What you will do: Show every line from the data below that includes "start".
----
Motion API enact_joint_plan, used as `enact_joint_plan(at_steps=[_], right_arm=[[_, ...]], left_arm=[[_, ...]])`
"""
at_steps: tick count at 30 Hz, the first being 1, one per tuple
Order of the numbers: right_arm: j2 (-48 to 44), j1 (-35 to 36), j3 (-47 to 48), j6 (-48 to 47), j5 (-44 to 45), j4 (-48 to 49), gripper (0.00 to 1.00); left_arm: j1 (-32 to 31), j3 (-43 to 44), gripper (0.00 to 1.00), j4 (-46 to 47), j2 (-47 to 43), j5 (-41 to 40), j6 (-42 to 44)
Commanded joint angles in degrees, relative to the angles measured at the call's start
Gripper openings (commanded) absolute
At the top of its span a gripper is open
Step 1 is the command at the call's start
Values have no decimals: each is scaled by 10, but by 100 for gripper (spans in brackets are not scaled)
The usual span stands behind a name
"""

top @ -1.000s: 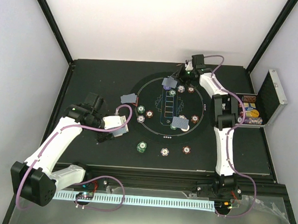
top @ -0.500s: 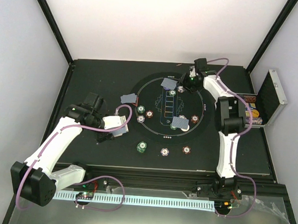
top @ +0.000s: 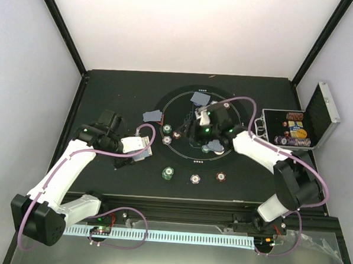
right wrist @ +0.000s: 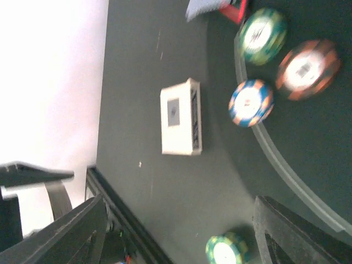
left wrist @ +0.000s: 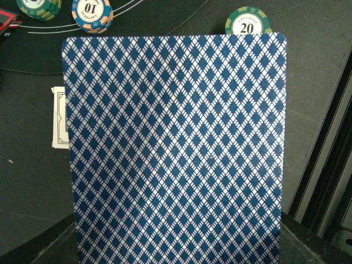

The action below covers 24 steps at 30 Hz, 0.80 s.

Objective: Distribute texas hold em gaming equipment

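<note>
My left gripper (top: 141, 150) is shut on a playing card (left wrist: 176, 148) with a blue diamond back; the card fills the left wrist view and hides the fingers. My right gripper (top: 192, 123) hovers over the round black mat (top: 176, 108), open, with bare table between its fingers (right wrist: 180, 209). Its view shows a green chip (right wrist: 263, 34), a brown-red chip (right wrist: 307, 69) and a blue-orange chip (right wrist: 251, 103) at the mat's left rim. Another green chip (right wrist: 226, 250) lies nearer. More cards lie at the mat's far side (top: 200, 98) and to its left (top: 152, 115), by a red marker (right wrist: 234, 10).
An open silver case (top: 292, 131) with chips stands at the right. A green stack (top: 168, 173), a white chip (top: 195, 178) and a brown-red chip (top: 221, 177) lie in front of the mat. A small white box (right wrist: 180, 117) sits left of the mat.
My right arm swung from the mat's far edge back over its middle, and its jaws opened wide on the way. The left arm and its card stayed still.
</note>
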Motion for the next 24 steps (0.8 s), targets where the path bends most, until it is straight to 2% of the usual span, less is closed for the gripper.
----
Exercise response:
Commanded joint angles in degrees, relative to the angles measured at the call's start
Step 1 is the command at the call's start

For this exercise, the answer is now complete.